Complete Guide to rucaparib ok model Pharmacokinetics
Overview
rucaparib ok model is a PARP Inhibitor used in the Oncology therapeutic area. It is indicated for Ovarian cancer, metastatic castration-resistant prostate cancer (mCRPC). Interactive population pharmacokinetic simulator for rucaparib (Rubraca), an oral PARP inhibitor approved for ovarian cancer and mCRPC. Two-compartment model with covariate effects of creatinine clearance and albumin on clearance. Based on Green et al. Cancer Chemother Pharmacol (2022).
Mechanism of Action
rucaparib ok model exerts its pharmacological effect by targeting PARP (poly ADP-ribose polymerase). As a PARP Inhibitor, it modulates this target to achieve therapeutic efficacy in Ovarian cancer, metastatic castration-resistant prostate cancer (mCRPC). Understanding the target engagement is critical for interpreting the pharmacokinetic-pharmacodynamic (PK/PD) relationship and optimizing dosing regimens.
Key Pharmacokinetic Parameters
The following parameters are derived from published PopPK (2-compartment) models for rucaparib ok model:
| Parameter | Value |
|---|---|
| Ka | 1.49 h⁻¹ |
| Q F | 4.42 L/h |
| CL F | 17.2 L/h |
| Vc F | 114 L |
| Vp F | 52.6 L |
| t half | ~17 h |
| covariates | Creatinine clearance on CL, albumin on CL, body weight |
Parameters represent typical population estimates from published literature. Individual values may vary.
Dosing & Administration
rucaparib ok model is administered via the Oral route. Oral administration involves absorption from the gastrointestinal tract, and bioavailability may be affected by food intake, formulation, and first-pass metabolism.

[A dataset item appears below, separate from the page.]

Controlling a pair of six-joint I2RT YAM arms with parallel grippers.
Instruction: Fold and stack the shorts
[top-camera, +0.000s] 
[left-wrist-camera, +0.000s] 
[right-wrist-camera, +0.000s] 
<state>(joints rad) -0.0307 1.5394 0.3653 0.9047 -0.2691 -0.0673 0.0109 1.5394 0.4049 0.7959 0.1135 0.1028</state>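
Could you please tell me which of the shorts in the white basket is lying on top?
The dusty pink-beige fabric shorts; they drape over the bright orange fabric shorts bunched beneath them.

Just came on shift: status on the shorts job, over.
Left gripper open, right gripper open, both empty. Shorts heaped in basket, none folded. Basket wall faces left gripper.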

Dosing recommendations should always follow approved prescribing information. The interactive simulator allows you to explore different dosing scenarios and their impact on drug exposure metrics such as AUC, Cmax, and Ctrough.
Clinical Considerations
In the Oncology therapeutic area, for the treatment of Ovarian cancer, metastatic castration-resistant prostate cancer (mCRPC), understanding the pharmacokinetics of rucaparib ok model is essential for dose optimization and therapeutic drug monitoring. Key clinical factors that may affect rucaparib ok model pharmacokinetics include:
- •Body weight and body composition
- •Renal and hepatic function
- •Drug-drug interactions and concomitant medications
- •Age, sex, and genetic polymorphisms
Interactive rucaparib ok model PK Simulator
Explore rucaparib ok model pharmacokinetics interactively. Adjust doses, dosing intervals, and patient covariates to visualize concentration-time profiles in real time.
Frequently Asked Questions
What is the half-life of rucaparib ok model?

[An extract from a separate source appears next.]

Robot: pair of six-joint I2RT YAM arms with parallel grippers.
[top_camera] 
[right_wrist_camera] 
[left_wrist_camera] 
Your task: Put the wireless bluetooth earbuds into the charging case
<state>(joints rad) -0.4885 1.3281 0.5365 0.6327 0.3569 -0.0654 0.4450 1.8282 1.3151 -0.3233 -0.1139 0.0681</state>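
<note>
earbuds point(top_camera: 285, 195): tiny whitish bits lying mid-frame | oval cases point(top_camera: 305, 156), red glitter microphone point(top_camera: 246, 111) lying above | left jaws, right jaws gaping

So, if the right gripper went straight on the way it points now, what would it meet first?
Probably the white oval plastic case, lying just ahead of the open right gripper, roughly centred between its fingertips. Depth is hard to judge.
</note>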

The elimination half-life of rucaparib ok model depends on patient-specific factors. Based on published models, the typical half-life is approximately ~17 h.

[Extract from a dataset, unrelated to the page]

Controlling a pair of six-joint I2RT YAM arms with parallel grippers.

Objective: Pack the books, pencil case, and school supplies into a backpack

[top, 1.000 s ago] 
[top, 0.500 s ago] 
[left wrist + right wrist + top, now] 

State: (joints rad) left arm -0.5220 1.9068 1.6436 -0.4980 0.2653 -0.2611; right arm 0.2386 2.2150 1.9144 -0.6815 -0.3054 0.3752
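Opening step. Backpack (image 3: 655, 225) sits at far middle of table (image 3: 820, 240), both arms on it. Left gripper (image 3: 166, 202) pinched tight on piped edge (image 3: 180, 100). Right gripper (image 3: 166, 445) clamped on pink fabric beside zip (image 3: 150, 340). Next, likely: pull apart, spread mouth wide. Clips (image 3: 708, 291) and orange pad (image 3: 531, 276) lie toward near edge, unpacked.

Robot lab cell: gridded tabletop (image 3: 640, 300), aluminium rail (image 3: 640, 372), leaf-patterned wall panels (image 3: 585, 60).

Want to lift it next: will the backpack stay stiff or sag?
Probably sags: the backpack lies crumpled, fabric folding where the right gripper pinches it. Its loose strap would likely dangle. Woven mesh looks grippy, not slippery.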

How is rucaparib ok model administered?
rucaparib ok model is administered via the Oral route. It is indicated for Ovarian cancer, metastatic castration-resistant prostate cancer (mCRPC). As a PARP Inhibitor, dosing regimens should follow approved prescribing information and clinical guidelines.
What are the key PK parameters of rucaparib ok model?
Key pharmacokinetic parameters for rucaparib ok model include clearance (CL), volume of distribution (Vd), and elimination half-life. See the PK Parameters section above for specific values from published models.
Can I simulate rucaparib ok model dosing scenarios for free?
Yes! PKPDBuilder offers a completely free, interactive rucaparib ok model PK simulator based on published pharmacometric models. No login required. Use it to explore different doses, dosing intervals, and patient covariates.
⚠️ Disclaimer
This guide is for research and educational purposes only. It is not intended for clinical decision-making or patient dosing. Parameters are derived from published literature and represent population estimates. Always consult approved prescribing information for clinical use.